*** RECORDS FOR THE TASK

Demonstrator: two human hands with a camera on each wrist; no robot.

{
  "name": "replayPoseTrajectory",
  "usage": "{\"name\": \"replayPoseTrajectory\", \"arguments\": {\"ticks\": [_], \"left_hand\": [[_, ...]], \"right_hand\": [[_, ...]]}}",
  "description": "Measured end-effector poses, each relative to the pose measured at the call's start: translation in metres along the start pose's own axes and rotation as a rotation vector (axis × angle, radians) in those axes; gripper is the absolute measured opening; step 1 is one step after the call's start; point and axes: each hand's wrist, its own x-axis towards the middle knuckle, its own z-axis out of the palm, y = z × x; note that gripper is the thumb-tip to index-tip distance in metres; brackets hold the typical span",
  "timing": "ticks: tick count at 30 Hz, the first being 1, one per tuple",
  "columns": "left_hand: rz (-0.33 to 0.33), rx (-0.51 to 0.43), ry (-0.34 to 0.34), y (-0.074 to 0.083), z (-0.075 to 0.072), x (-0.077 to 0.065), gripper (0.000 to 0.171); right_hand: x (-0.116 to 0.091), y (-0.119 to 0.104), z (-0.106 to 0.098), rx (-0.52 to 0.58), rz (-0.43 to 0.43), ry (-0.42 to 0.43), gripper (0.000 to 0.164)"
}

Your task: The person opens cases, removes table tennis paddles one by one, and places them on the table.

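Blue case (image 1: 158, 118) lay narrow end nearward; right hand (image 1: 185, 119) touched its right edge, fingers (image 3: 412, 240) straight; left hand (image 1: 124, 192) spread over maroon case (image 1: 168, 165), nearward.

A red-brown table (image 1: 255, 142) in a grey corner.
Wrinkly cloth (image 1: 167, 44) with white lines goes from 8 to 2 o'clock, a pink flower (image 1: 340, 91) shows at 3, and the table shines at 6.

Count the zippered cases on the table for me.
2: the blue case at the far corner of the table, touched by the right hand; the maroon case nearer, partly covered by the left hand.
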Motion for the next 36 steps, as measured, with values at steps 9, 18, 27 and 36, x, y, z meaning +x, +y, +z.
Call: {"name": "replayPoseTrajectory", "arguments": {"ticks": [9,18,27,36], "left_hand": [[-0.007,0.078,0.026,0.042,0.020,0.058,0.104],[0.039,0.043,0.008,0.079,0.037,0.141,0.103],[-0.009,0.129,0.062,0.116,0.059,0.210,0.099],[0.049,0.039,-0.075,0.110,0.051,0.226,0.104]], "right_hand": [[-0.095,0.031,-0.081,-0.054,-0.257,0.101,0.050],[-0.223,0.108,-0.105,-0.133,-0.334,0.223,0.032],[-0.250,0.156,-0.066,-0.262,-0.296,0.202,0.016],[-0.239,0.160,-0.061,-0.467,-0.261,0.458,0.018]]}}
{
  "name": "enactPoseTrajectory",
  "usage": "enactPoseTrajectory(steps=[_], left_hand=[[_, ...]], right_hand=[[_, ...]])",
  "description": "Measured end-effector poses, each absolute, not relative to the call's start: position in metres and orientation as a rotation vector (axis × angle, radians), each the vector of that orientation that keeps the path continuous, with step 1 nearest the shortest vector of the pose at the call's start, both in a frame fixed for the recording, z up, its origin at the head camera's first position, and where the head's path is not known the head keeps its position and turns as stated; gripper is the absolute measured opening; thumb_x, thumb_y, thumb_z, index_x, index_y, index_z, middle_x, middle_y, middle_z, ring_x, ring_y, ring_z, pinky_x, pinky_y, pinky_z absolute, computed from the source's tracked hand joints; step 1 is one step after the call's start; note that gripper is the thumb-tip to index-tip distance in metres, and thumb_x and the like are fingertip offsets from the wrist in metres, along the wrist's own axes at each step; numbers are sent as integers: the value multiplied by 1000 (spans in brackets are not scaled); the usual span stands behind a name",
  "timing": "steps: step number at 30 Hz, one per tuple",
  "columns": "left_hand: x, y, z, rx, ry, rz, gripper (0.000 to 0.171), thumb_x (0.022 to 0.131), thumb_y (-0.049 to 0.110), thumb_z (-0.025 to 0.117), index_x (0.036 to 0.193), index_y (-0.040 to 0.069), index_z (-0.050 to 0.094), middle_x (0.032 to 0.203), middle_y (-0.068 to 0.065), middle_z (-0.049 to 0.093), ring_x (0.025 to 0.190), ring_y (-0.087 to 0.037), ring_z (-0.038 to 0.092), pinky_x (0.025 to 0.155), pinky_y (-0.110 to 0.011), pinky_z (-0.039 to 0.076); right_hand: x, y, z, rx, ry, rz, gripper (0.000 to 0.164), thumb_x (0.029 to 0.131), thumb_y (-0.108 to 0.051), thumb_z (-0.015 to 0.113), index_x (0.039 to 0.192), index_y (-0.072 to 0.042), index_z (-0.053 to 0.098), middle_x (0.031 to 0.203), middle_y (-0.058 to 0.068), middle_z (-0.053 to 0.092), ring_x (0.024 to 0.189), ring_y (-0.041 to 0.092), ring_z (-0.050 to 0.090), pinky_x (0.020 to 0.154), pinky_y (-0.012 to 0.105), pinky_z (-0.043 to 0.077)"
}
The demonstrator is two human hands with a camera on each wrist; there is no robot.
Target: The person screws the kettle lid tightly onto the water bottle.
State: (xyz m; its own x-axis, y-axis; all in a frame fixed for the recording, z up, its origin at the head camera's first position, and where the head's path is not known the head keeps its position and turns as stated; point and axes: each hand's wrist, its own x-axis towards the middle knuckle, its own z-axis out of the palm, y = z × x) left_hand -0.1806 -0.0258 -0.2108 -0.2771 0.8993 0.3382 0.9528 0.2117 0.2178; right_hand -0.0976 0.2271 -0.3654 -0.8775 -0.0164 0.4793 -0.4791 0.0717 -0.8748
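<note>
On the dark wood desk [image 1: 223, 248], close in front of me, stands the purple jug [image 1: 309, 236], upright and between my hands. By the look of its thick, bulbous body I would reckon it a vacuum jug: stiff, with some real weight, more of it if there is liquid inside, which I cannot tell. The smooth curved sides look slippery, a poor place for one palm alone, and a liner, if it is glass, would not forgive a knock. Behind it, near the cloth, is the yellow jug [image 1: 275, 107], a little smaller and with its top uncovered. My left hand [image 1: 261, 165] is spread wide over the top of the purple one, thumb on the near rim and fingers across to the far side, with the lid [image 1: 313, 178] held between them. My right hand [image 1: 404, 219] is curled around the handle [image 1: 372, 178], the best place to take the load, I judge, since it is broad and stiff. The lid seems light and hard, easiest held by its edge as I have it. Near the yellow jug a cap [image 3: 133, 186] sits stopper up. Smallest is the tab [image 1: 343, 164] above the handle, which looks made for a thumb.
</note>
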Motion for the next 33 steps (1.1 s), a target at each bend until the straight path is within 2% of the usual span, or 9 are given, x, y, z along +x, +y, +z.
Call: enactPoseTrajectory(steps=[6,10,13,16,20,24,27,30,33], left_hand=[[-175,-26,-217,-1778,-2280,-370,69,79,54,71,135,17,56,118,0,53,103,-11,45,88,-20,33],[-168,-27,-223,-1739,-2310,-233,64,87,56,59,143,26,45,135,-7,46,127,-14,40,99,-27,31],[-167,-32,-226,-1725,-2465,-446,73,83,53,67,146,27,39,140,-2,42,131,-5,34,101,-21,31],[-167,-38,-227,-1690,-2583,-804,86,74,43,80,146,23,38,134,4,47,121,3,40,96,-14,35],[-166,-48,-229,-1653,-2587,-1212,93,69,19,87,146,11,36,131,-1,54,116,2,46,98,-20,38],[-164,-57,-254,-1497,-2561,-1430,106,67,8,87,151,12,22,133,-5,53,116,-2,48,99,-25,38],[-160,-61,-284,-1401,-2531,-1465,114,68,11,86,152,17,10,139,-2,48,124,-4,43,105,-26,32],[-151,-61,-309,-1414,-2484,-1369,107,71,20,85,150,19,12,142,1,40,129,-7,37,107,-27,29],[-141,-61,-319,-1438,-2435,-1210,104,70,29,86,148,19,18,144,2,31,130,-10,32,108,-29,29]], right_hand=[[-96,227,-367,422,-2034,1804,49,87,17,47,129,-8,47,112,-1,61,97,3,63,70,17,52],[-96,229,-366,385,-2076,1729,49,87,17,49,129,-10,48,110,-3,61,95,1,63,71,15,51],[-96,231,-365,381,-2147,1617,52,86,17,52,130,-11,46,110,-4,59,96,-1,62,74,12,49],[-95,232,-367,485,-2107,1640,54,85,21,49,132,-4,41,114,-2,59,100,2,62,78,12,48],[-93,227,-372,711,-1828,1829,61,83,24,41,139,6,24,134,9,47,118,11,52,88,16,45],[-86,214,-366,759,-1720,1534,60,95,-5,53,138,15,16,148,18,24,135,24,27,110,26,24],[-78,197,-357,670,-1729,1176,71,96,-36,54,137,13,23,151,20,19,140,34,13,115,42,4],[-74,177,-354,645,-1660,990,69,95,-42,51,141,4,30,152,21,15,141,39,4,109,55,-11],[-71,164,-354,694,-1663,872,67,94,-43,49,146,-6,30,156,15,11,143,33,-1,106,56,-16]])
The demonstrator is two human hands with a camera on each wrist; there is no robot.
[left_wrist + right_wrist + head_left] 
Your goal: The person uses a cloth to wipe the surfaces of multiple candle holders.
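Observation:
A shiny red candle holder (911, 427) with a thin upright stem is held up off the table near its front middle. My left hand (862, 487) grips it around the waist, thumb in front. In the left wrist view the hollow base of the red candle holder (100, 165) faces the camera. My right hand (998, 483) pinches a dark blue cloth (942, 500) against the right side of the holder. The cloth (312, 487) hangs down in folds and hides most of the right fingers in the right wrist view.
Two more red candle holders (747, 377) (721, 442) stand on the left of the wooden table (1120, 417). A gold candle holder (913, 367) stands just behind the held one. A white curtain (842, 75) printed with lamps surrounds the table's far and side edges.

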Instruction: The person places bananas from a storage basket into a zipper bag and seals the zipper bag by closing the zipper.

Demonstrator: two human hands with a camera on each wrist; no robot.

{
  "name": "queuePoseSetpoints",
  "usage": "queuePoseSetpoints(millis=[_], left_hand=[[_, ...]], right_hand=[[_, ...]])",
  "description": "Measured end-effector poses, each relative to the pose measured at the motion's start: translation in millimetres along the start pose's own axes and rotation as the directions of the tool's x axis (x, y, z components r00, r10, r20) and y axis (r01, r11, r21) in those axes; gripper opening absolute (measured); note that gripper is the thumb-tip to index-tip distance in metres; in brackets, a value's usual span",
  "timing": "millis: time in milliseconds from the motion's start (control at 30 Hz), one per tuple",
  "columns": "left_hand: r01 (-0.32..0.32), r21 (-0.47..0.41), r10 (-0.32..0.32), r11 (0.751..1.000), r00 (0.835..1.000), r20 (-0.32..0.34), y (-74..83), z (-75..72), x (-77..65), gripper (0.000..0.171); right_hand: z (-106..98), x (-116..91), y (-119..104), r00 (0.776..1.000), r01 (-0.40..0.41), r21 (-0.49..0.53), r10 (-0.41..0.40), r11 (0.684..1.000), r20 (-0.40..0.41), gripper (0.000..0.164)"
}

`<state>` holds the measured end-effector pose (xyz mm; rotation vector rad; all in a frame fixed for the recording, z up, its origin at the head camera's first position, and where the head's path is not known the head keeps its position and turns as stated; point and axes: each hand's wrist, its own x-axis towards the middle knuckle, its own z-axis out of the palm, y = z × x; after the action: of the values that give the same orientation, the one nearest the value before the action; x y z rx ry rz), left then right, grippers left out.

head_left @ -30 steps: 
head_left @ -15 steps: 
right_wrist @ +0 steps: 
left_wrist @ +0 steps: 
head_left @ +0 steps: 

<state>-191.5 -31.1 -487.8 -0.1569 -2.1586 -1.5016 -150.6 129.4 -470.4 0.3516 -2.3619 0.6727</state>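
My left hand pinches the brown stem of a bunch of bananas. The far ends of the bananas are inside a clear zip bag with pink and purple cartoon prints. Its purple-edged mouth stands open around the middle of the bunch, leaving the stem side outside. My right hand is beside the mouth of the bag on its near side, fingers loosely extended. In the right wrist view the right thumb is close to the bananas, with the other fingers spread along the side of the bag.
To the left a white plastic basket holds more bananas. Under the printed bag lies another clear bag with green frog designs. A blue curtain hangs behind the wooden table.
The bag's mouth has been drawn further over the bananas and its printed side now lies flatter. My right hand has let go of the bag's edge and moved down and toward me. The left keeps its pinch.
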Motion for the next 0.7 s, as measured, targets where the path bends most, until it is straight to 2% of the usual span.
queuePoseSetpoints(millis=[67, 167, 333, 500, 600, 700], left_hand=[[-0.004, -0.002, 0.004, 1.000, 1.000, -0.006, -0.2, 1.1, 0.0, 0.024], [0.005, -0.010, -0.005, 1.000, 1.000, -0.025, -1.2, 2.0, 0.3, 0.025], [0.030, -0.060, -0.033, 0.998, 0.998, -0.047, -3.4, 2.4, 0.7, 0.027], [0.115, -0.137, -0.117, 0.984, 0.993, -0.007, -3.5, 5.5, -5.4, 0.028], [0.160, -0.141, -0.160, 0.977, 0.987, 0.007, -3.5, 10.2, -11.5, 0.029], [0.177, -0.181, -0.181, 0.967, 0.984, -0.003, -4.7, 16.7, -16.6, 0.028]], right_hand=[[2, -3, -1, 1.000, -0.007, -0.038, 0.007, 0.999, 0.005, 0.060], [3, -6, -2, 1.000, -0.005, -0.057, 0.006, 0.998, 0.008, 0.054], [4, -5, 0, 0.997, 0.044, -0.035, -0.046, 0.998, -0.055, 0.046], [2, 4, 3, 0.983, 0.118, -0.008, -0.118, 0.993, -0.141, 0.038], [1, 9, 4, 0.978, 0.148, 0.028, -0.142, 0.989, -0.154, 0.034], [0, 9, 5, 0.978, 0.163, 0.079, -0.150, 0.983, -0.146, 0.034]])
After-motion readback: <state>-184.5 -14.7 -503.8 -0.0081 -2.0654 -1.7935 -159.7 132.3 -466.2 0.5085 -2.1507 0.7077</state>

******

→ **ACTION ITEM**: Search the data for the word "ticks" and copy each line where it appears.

→ **RESPONSE AREA**:
  "usage": "{\"name\": \"replayPoseTrajectory\", \"arguments\": {\"ticks\": [_], \"left_hand\": [[_, ...]], \"right_hand\": [[_, ...]]}}",
  "timing": "ticks: tick count at 30 Hz, the first being 1, one per tuple",
Call: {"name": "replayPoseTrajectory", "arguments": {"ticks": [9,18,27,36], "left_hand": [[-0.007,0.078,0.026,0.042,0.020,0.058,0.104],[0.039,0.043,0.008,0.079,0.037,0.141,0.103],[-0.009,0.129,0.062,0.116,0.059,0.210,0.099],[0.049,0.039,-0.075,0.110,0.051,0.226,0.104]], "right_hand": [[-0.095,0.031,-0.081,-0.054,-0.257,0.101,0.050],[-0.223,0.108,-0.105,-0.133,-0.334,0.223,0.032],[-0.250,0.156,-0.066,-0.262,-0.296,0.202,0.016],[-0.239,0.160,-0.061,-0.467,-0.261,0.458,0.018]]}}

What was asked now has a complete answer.